Initals are easy to remember and never get you in trouble.


----------



## FramingPro (Jan 31, 2010)

Oconomowoc said:


> Don't have a name with any meaning whatsoever. Marketing companies do this all the time.
> 
> "Pickle construction" as an example.
> 
> ...


Chris would get a real kick outta it if i named it pickle construction :whistling :laughing::laughing::laughing:


----------



## TxElectrician (May 21, 2008)

Allright, I'm ready to take a little heat for what I'm about about to say because you are CT's golden child. I hope you understand it's only my opinion, and not meant to criticise, but to help.

The name of your company should be "no one is better than me construction".

I may be way out of line, but best I can tell from your posts, you're 17-20 years old. You're knowledgeable at what you do, ahead of the rest in your group. You have a hunger for framing.

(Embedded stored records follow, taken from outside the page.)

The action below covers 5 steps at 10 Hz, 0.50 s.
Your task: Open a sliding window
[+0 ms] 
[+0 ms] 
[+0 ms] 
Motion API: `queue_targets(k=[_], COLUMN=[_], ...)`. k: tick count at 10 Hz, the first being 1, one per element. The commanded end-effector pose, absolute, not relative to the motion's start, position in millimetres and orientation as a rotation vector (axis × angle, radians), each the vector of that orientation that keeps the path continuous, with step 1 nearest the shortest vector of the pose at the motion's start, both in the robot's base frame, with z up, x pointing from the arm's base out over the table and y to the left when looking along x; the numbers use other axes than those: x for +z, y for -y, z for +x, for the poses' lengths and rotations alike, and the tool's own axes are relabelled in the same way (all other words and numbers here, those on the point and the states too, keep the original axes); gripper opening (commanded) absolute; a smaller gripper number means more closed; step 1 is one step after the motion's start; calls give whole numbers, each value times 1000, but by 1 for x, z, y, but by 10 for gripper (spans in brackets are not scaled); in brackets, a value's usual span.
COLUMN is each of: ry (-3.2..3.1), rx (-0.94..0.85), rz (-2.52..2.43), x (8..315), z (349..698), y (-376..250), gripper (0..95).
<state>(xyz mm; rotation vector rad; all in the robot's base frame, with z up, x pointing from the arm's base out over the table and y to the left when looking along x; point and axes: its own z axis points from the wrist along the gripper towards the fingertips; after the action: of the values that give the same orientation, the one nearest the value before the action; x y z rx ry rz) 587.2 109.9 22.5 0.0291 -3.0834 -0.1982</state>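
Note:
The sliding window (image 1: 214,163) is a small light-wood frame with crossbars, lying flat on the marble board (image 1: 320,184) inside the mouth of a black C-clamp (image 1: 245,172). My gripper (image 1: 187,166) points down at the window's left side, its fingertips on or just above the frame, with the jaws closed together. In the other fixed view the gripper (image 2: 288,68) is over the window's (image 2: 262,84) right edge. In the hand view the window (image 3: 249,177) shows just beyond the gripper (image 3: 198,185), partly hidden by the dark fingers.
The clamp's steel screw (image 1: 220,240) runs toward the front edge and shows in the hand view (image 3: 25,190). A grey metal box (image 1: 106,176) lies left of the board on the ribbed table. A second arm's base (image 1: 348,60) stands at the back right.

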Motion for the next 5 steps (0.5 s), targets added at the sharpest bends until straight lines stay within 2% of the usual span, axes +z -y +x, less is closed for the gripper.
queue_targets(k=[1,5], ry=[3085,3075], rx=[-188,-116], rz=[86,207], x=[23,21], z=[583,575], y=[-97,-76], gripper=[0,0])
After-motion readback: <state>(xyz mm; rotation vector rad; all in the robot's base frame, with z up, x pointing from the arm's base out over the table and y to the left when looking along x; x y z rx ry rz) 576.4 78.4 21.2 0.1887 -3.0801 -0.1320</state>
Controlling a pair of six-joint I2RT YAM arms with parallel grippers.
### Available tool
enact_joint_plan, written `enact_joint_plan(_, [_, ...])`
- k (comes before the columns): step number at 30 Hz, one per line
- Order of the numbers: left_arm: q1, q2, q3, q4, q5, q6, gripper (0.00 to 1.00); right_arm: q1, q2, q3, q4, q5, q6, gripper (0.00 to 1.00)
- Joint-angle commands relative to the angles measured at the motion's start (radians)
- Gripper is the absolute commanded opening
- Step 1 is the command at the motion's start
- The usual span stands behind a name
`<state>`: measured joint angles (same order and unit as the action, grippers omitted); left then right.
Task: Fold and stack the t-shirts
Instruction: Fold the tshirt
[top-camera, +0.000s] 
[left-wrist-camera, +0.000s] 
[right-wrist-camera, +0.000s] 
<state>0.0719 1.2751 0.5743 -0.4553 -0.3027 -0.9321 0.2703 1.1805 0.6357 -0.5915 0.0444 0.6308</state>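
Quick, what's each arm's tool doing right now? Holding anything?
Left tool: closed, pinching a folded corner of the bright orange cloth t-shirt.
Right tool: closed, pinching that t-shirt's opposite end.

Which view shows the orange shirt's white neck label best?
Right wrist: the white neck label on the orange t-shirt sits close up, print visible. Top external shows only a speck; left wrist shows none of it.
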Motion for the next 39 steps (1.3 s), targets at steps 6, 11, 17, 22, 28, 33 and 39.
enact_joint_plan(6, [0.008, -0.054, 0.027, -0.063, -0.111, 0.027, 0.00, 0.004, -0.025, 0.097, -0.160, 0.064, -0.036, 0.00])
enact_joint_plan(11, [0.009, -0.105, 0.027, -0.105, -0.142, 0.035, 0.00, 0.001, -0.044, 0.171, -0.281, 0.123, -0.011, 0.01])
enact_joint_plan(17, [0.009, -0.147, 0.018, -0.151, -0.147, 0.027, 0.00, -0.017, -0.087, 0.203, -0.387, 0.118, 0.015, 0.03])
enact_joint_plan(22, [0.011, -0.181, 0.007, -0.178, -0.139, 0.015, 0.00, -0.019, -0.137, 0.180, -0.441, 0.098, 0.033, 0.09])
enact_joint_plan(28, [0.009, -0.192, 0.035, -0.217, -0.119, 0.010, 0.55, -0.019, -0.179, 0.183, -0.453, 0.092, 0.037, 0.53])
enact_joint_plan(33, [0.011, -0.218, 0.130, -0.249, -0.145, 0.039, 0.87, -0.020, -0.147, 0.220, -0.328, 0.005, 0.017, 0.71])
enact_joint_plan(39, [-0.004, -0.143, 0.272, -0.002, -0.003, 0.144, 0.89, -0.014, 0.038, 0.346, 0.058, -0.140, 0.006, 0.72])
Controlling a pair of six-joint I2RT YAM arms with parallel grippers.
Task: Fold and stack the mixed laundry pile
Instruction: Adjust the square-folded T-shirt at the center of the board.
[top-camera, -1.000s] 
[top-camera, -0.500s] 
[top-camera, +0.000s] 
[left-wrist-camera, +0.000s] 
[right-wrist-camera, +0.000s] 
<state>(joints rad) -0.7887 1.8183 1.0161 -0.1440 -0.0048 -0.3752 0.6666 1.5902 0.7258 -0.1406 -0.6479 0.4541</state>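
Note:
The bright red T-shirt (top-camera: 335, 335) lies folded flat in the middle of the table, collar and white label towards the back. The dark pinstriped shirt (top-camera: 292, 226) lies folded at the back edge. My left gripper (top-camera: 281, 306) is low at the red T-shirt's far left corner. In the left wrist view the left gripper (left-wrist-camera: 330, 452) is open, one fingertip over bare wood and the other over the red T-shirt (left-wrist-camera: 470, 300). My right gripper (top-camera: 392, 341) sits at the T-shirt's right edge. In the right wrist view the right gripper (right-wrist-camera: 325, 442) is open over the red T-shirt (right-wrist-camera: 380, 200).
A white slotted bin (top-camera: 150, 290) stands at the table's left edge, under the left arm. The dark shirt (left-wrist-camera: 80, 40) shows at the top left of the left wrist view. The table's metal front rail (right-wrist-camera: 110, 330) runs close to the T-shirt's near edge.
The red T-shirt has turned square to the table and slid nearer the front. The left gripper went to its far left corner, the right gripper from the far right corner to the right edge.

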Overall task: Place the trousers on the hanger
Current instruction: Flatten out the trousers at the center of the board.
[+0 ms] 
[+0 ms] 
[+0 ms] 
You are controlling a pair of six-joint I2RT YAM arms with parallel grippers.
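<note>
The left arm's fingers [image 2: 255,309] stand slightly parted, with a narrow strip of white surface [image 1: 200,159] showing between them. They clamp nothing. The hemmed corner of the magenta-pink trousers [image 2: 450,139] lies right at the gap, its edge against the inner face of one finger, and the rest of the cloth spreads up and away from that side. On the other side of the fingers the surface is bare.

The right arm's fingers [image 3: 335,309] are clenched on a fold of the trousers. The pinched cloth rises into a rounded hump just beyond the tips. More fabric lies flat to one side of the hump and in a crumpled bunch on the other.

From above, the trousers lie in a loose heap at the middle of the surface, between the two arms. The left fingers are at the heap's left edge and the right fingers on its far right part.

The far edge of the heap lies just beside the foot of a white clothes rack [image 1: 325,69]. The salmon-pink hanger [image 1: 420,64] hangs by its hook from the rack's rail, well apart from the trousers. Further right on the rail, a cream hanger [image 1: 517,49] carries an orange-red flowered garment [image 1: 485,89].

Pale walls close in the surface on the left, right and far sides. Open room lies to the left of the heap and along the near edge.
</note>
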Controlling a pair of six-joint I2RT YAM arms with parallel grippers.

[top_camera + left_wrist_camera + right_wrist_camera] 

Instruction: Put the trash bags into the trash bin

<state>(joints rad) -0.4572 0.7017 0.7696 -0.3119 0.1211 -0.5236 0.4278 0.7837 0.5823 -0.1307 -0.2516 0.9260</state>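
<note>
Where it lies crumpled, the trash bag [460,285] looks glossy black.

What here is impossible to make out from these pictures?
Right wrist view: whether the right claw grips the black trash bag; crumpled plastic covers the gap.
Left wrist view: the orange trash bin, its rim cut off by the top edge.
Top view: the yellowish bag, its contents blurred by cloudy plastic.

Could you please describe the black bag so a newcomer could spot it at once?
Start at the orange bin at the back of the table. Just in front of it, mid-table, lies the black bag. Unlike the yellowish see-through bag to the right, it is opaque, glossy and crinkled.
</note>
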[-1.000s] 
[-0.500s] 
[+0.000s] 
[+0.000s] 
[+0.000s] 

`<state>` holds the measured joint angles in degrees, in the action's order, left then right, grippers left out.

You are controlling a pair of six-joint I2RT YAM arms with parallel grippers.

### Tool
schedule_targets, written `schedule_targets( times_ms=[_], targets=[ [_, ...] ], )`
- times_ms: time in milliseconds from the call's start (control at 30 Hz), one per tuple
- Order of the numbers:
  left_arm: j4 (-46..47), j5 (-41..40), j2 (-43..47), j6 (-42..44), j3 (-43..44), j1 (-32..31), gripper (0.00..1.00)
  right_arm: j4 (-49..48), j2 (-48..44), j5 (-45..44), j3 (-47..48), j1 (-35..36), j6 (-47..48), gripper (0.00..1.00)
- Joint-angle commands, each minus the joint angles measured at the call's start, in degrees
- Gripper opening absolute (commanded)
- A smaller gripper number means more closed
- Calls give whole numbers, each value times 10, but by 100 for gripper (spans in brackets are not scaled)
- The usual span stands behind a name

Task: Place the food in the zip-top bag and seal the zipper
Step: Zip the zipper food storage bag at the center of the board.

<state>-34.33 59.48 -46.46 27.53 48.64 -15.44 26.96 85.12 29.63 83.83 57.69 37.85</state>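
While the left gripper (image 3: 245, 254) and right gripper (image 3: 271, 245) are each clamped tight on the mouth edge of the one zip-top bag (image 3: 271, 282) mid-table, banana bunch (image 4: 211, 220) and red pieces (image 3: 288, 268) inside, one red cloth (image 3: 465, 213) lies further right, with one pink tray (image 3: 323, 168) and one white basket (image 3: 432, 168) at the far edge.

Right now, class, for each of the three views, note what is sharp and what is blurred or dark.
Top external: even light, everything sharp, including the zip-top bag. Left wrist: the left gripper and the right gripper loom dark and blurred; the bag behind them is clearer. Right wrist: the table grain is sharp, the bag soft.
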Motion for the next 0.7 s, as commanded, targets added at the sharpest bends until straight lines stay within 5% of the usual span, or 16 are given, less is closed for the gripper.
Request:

You also think you are the cat's meow.

But you have no idea what you don't know. You are certain you are ready to make the jump into self employment. 

It is my opinion you will greatly limit your abilities if you decide to work for yourself at such an age instead of spending time apprenticing, and then being a journeyman working beside quality master carpenters.

Best of luck whatever you do.


----------



## FramingPro (Jan 31, 2010)

TxElectrician said:


> Allright, I'm ready to take a little heat for what I'm about about to say because you are CT's golden child. I hope you understand it's only my opinion, and not meant to criticise, but to help.
> 
> The name of your company should be "no one is better than me construction".
> 
> ...


I don't think im the ****,
I am not going fully self employed, i am doing my apprenticeship, the reason i want to register a name is so that i can get my GL insurance and do all these side jobs i get, legally. Not gonna make the big leap yet.


----------



## Oconomowoc (Oct 13, 2011)

FramingPro said:


> I don't think im the ****,
> I am not going fully self employed, i am doing my apprenticeship, the reason i want to register a name is so that i can get my GL insurance and do all these side jobs i get, legally. Not gonna make the big leap yet.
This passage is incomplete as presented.